Am 29.06.2023 um 15:10 schrieb John Reiser:
>> Running valgrind on GnuCOBOL errors out with
>>
>> vex amd64->IR: unhandled instruction bytes:
>>       0x62 0xF1 0xFE 0x8 0x6F 0x7 0x48 0xC7 0x5 0x6F
>> vex amd64->IR:   REX=0 REX.W=0 REX.R=0 REX.X=0 REX.B=0
>> vex amd64->IR:   VEX=0 VEX.L=0 VEX.nVVVV=0x0 ESC=NONE
>> vex amd64->IR:   PFX.66=0 PFX.F2=0 PFX.F3=0
>> valgrind: Unrecognised instruction at address 0x4e75f20.
>>    at 0x4E75F20: cob_string_init (strings.c:742)
> 
>> 132 (gdb) disassemble /s
>> 133 Dump of assembler code for function cob_string_init:
>> 134 ../../libcob/strings.c:
>> 135 741     {
>> 136 742             string_dst_copy = *dst;
>> 137 => 0x0000000004e75f20 <+0>:     vmovdqu64 (%rdi),%xmm0
> 
>> Is there anything I can do this to still run the application with 
>> valgrind or do I need to wait for a hotfix?
> 
> As always: report the version of valgrind.  Run "valgrind --version",
> then copy+paste the output here.  The version is the #1 clue for any 
> investigation.

Re: [Valgrind-users] unhandled instruction bytes for vmovdqu64

[John R. <jr...@bi...>]

> Running valgrind on GnuCOBOL errors out with
> 
> vex amd64->IR: unhandled instruction bytes:
>       0x62 0xF1 0xFE 0x8 0x6F 0x7 0x48 0xC7 0x5 0x6F
> vex amd64->IR:   REX=0 REX.W=0 REX.R=0 REX.X=0 REX.B=0
> vex amd64->IR:   VEX=0 VEX.L=0 VEX.nVVVV=0x0 ESC=NONE
> vex amd64->IR:   PFX.66=0 PFX.F2=0 PFX.F3=0
> valgrind: Unrecognised instruction at address 0x4e75f20.
>    at 0x4E75F20: cob_string_init (strings.c:742)

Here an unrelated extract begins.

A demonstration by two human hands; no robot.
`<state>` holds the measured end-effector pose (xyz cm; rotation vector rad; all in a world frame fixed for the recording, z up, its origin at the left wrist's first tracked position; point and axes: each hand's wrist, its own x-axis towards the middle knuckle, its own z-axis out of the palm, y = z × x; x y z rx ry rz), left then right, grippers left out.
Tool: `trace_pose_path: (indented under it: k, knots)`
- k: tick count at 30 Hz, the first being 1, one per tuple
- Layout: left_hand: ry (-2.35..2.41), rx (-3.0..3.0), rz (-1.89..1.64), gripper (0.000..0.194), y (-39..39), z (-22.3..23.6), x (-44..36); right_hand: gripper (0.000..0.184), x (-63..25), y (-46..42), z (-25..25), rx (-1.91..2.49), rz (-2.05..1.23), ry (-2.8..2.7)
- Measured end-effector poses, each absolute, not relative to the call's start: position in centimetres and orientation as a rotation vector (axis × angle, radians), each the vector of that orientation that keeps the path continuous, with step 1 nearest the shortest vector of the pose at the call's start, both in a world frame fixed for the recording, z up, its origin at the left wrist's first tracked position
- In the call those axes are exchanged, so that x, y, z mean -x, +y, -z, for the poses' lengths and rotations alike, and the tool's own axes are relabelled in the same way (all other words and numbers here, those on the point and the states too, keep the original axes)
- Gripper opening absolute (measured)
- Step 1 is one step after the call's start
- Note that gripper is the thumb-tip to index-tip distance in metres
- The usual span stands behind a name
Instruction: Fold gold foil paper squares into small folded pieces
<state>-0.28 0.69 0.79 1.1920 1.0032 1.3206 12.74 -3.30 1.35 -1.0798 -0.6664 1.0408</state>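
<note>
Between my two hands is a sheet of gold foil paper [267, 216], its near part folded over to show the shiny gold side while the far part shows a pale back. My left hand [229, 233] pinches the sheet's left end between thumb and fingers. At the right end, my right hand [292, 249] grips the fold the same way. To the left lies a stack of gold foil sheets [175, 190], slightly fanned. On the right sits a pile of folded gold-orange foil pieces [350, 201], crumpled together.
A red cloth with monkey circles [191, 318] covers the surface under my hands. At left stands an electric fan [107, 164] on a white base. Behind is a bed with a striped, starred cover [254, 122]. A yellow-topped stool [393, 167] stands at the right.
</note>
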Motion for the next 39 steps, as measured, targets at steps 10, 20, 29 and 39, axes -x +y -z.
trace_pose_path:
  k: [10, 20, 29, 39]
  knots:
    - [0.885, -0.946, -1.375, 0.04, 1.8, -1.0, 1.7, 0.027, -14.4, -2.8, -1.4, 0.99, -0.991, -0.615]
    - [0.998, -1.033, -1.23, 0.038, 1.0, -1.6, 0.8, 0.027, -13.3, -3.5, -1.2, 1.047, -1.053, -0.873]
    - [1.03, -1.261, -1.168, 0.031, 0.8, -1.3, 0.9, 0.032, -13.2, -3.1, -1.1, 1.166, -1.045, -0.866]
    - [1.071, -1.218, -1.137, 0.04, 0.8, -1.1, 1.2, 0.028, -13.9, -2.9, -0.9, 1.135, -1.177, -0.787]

> 132 (gdb) disassemble /s
> 133 Dump of assembler code for function cob_string_init:
> 134 ../../libcob/strings.c:
> 135 741     {
> 136 742             string_dst_copy = *dst;
> 137 => 0x0000000004e75f20 <+0>:     vmovdqu64 (%rdi),%xmm0

> Is there anything I can do this to still run the application with valgrind or do I need to wait for a hotfix?

As always: report the version of valgrind.  Run "valgrind --version",
then copy+paste the output here.  The version is the #1 clue for any investigation.